It is Hu's second trip to Africa in less than a year. The visit, which starts Tuesday, will take him to Cameroon, Namibia, Mozambique, the Seychelles, Sudan, South Africa, Zambia and Liberia. He returns home Feb. 10.
"China is moving in a big way in Africa. It is a high priority for China in terms of oil, mineral resources, trade and investment of which infrastructure is a part," Francis Kornegay of the Johannesburg-based Centre for Policy Studies told IPS in an interview.
"China's growth needs a lot of natural resources. Oil is top of its agenda. And Sudan is high too. China is also sourcing oil from Angola, Gabon, Nigeria and Chad," he said.
But Hu's trip is raising concerns particularly among civil society and human rights activists who accuse Beijing of placing profits above people's lives wherever it is doing business.
In an open letter to China's president on Jan. 29, Brad Adams, executive director of the Asia Division of the New York-based Human Rights Watch urged China to use its influence to end the conflict in the western Sudanese region of Darfur and to use the revenue from the Sudanese oil for the benefit of the poor.
"(We) encourage the Government of Sudan to place a portion of its oil revenues in an internationally administered trust fund for the victims of atrocities. It is clear that the vast majority of Sudan's oil revenues are not benefiting the millions of Sudanese citizens who require basic services and even international food aid to survive," Adams wrote.

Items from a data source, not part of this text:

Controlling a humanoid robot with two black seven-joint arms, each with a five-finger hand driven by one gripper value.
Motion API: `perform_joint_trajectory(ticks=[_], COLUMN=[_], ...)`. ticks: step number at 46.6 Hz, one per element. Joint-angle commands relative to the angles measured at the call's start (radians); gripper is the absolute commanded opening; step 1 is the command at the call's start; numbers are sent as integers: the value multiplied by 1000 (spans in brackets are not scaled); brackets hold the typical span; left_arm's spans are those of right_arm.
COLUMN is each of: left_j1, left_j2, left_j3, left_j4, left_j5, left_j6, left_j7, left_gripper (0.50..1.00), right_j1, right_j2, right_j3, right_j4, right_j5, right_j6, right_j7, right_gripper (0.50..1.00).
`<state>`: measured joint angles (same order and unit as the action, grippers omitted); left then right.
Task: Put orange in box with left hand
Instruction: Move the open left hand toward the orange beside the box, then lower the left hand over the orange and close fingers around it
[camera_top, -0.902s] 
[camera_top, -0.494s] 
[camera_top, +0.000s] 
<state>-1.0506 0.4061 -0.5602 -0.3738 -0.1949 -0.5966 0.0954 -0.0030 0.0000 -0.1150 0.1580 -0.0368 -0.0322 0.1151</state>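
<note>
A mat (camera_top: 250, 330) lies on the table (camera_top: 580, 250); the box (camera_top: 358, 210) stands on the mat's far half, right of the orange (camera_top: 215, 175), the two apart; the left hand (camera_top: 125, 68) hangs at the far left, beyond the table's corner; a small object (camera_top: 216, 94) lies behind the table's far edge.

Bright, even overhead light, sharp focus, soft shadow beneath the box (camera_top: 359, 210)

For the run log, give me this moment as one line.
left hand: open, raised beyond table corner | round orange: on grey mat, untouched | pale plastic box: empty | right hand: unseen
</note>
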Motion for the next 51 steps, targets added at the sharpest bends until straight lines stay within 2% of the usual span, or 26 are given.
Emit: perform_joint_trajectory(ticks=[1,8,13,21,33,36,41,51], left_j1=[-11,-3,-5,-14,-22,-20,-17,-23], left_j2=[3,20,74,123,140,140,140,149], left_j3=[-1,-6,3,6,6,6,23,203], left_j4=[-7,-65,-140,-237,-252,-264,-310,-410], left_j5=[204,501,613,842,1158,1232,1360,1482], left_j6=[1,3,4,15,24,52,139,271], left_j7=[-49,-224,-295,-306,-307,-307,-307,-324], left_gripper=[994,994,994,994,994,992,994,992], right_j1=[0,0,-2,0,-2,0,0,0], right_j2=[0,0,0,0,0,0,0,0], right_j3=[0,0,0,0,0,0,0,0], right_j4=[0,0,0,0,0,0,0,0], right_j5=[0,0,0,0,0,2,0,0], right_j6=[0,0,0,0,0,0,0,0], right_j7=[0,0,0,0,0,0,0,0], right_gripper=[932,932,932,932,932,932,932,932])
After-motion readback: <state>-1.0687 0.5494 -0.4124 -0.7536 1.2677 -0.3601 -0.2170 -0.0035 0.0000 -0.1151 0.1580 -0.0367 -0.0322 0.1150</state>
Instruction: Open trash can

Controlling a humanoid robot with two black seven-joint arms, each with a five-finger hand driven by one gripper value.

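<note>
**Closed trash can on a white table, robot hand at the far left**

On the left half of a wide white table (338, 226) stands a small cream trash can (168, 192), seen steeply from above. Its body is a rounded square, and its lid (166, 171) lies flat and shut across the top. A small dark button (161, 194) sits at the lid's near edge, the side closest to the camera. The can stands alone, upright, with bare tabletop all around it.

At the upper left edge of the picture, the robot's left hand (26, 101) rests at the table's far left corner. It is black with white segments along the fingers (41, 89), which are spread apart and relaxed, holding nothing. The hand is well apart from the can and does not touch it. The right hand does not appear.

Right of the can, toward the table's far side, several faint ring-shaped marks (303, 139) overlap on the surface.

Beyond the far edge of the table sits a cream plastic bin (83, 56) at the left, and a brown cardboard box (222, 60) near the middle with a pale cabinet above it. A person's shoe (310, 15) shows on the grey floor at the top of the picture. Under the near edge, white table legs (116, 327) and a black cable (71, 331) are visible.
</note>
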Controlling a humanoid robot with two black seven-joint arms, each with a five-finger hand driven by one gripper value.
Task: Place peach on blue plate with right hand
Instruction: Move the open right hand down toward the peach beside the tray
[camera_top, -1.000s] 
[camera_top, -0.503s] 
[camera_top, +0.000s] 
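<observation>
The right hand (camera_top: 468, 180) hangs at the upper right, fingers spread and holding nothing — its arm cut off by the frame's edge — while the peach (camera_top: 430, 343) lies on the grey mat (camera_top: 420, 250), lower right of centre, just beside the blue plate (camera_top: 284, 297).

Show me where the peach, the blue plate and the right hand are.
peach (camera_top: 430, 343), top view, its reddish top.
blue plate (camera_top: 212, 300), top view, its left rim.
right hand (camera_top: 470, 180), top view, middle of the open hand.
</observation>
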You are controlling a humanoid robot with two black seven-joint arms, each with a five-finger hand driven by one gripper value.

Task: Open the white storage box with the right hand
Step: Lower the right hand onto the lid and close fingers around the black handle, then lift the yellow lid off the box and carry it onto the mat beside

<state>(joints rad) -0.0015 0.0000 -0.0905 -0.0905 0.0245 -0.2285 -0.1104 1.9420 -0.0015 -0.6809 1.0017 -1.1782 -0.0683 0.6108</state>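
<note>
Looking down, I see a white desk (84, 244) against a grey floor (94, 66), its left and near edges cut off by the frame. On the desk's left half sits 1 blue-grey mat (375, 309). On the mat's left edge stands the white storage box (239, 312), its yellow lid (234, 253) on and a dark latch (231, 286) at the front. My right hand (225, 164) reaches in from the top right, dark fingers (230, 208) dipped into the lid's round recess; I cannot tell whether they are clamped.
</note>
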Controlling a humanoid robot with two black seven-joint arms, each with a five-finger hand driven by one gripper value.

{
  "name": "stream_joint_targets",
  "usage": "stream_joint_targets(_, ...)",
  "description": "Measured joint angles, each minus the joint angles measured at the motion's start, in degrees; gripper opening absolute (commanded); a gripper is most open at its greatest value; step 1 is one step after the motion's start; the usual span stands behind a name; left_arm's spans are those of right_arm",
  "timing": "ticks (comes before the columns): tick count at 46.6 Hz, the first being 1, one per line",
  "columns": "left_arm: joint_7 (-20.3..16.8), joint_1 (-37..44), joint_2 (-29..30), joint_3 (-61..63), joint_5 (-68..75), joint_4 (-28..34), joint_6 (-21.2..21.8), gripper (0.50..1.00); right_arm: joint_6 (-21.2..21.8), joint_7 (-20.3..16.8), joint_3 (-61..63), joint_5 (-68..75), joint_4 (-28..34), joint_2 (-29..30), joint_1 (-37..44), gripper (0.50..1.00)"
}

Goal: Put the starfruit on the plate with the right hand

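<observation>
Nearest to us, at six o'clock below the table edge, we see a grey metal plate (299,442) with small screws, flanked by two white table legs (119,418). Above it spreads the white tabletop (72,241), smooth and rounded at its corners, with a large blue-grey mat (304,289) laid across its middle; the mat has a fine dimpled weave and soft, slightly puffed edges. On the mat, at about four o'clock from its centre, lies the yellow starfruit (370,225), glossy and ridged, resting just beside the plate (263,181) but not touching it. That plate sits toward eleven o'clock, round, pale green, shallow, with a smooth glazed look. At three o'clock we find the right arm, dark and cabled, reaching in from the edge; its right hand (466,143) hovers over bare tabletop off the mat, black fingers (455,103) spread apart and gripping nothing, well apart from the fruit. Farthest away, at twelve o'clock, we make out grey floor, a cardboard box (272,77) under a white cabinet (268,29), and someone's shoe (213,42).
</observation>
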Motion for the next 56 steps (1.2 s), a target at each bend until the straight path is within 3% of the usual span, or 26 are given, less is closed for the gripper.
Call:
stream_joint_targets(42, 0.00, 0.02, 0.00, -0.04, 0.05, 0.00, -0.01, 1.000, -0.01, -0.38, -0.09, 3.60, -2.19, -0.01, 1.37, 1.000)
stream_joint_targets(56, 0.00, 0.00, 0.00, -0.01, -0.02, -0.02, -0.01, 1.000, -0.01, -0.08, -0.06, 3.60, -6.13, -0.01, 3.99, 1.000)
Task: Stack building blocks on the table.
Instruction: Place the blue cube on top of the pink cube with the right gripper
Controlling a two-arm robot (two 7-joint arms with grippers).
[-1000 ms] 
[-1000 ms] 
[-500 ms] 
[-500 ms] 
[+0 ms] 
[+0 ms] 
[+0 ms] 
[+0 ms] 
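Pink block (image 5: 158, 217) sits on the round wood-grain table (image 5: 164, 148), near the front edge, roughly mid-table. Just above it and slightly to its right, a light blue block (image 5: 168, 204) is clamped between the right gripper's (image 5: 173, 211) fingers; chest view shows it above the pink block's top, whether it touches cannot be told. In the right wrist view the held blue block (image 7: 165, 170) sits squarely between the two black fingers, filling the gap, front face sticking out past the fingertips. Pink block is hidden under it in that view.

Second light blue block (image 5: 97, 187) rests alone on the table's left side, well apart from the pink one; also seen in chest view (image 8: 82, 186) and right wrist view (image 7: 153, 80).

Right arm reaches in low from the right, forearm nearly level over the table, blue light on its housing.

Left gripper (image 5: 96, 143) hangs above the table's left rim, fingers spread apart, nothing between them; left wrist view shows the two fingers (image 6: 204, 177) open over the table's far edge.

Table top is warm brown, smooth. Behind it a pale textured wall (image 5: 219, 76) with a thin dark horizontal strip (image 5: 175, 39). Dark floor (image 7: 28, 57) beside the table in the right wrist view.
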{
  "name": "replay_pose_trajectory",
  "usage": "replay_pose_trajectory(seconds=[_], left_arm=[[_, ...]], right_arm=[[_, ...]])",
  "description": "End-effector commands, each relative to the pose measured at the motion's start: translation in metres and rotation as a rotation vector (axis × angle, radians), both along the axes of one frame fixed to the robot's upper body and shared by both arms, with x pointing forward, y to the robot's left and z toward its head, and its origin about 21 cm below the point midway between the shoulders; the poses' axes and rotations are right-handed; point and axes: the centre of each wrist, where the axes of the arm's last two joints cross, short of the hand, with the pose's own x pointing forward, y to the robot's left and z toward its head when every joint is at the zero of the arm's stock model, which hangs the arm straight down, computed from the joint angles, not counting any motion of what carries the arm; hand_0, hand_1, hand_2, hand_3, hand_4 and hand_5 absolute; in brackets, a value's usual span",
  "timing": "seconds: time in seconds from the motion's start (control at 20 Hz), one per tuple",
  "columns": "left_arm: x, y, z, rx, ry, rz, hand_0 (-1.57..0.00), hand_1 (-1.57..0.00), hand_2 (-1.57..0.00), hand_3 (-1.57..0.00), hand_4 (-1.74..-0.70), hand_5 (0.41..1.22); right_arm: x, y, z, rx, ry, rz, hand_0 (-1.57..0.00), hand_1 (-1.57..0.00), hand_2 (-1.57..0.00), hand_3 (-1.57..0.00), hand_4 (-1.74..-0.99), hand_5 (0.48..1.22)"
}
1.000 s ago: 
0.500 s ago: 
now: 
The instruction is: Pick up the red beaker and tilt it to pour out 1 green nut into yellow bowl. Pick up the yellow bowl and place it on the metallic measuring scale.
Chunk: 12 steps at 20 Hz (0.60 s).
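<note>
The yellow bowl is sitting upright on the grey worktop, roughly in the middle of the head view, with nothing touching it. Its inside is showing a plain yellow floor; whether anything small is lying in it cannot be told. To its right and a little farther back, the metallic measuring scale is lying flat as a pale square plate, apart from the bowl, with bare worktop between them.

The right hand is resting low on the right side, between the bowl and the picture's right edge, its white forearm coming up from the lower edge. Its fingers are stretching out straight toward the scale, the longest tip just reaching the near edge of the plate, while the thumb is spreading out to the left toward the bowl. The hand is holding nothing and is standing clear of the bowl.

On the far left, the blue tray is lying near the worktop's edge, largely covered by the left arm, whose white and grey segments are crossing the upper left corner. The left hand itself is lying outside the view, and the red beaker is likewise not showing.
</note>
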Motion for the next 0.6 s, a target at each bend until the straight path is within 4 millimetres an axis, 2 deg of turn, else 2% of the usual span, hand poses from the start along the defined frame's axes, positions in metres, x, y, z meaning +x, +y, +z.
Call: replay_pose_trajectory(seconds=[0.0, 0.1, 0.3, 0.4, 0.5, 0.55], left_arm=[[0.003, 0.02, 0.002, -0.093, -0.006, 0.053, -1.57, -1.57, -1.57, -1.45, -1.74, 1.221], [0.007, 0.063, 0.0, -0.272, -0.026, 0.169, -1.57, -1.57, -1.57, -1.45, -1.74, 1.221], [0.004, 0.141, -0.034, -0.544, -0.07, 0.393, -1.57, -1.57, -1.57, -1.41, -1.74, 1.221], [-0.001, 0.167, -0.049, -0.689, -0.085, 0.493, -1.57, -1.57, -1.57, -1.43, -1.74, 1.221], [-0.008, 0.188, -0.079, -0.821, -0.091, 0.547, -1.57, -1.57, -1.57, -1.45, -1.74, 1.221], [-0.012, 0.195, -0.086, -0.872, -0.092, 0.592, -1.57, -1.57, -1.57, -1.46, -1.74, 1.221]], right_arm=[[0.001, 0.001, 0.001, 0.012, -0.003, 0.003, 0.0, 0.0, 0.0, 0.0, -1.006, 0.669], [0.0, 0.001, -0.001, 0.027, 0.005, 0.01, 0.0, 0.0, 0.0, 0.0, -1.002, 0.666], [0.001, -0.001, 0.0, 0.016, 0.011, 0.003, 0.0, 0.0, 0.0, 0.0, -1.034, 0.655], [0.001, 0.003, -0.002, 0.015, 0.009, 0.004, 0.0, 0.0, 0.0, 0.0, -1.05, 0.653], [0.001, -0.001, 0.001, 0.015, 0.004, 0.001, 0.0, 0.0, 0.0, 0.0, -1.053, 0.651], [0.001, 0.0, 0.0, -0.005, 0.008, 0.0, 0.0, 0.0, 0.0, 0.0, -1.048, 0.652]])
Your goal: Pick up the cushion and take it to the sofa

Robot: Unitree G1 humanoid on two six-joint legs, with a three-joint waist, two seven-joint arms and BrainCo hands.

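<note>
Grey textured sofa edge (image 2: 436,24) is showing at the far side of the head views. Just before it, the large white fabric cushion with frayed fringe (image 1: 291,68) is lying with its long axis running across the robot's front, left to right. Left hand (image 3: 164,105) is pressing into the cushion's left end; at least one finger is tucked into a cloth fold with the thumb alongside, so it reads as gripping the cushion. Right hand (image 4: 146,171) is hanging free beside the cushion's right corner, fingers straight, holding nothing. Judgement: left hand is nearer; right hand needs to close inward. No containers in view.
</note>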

"In Darfur alone, at least 3.5 million people are partly or wholly dependent on international aid. At least two million people lost family members, homes and all their assets at the hands of government forces and their militias," he said. "Supporting a trust fund will not jeopardise China's energy interests or cause unemployment in Sudan and will demonstrate China's support for the victims of the conflict."
Kornegey agreed that China turns a blind eye on human rights abuses in Africa. "But those criticising China on this point are missing the larger picture. The focus should be peace and security. Human rights are a western concept. China's main interest in regard to Africa has to be viewed as peace and security," he said.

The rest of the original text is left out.